## [YOUR INSTRUCTIONS]
Extract, in full, the lines below, beginning at the first and ending with the line that contains "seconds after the". Pictures do not belong in the copy.

## [THE DATA]

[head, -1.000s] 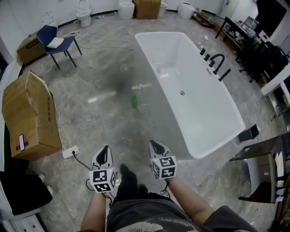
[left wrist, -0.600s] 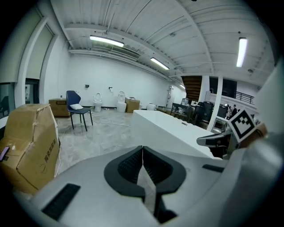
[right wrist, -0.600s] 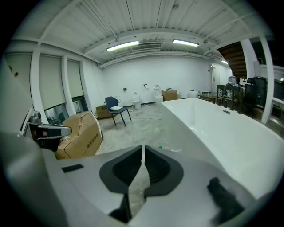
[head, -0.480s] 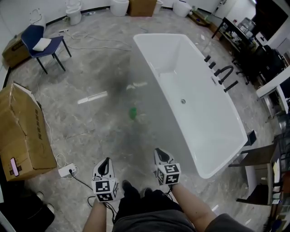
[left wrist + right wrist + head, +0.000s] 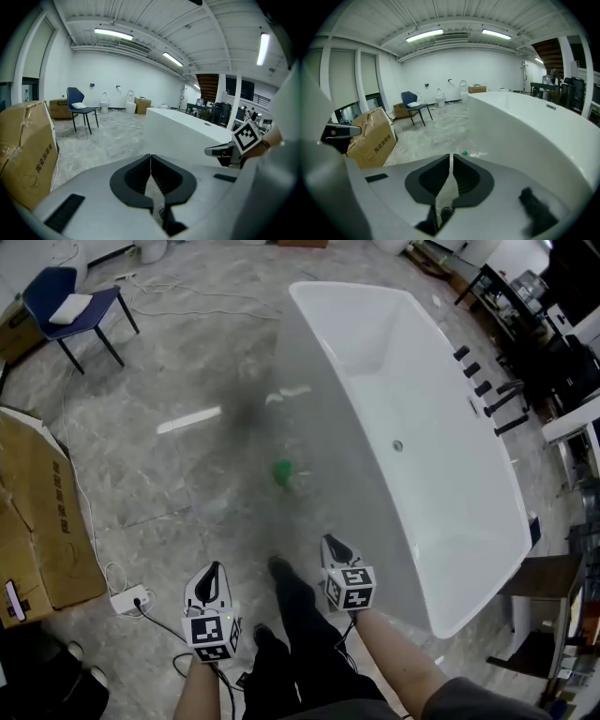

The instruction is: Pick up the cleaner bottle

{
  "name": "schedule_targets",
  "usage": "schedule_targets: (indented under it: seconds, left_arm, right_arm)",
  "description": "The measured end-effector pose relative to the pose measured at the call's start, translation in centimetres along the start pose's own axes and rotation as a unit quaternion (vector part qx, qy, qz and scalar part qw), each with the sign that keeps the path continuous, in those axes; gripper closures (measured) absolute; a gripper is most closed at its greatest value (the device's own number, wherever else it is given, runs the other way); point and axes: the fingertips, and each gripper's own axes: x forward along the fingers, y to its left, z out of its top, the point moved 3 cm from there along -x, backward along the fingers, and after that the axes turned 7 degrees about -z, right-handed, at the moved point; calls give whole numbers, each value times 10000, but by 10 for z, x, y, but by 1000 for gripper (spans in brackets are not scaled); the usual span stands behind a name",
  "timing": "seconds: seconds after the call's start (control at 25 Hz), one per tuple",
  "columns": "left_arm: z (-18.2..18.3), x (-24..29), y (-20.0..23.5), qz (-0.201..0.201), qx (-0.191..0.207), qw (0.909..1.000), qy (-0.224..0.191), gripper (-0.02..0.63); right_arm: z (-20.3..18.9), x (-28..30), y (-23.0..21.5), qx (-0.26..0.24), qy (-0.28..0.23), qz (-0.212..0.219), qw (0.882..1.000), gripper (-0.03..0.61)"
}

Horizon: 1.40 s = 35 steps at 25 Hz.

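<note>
Both the left gripper (image 5: 214, 570) and right gripper (image 5: 331, 543) show jaws together and empty, well apart from the small green cleaner bottle (image 5: 282, 472) on the floor beside the bathtub (image 5: 314, 381); judged light, slick plastic, best clamped across its body.

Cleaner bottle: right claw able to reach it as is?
Likely not yet. The cleaner bottle sits on open floor well ahead of the right claw, whose jaws are shut. Nothing lies between them; the bathtub is off to the side.
</note>
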Motion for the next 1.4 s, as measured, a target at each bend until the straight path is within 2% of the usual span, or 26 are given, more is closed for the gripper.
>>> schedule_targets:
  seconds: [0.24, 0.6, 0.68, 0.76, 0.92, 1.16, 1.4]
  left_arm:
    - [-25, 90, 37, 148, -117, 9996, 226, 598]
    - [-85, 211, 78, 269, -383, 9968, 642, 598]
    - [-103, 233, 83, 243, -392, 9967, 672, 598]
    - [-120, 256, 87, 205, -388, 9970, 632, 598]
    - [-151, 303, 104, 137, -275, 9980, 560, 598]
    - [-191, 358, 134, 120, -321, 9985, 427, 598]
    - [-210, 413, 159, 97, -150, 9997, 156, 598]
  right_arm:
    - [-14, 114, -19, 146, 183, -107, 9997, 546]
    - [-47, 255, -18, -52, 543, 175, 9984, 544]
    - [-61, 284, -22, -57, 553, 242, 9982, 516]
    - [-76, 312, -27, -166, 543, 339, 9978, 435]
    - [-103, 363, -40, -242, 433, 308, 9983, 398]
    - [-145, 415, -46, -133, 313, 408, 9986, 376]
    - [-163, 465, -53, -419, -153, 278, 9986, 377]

## [SOLUTION FOR THIS PROBLEM]
[head, -1.000s] 
[left wrist, -0.600s] 
[right wrist, -0.600s] 
[head, -0.480s] 
[left wrist + right wrist + head, +0.000s] 

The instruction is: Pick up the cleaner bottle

{
  "name": "schedule_targets",
  "usage": "schedule_targets: (indented under it: seconds, left_arm, right_arm)",
  "description": "The measured end-effector pose relative to the pose measured at the call's start, translation in centimetres along the start pose's own axes and rotation as a unit quaternion (vector part qx, qy, qz and scalar part qw), each with the sign that keeps the path continuous, in those axes; gripper closures (measured) absolute; a gripper is most closed at its greatest value (the device's own number, wherever else it is given, runs the other way); point and axes: the fingertips, and each gripper's own axes: x forward along the fingers, y to its left, z out of its top, the point moved 3 cm from there along -x, backward along the fingers, and after that the axes turned 7 degrees about -z, right-handed, at the moved point; calls give whole numbers, each value times 10000, but by 10 for z, x, y, but by 1000 for gripper (spans in brackets are not scaled); the usual span stands behind a name",
  "timing": "seconds: seconds after the call's start (control at 25 Hz), one per tuple",

This exercise requires no further answer.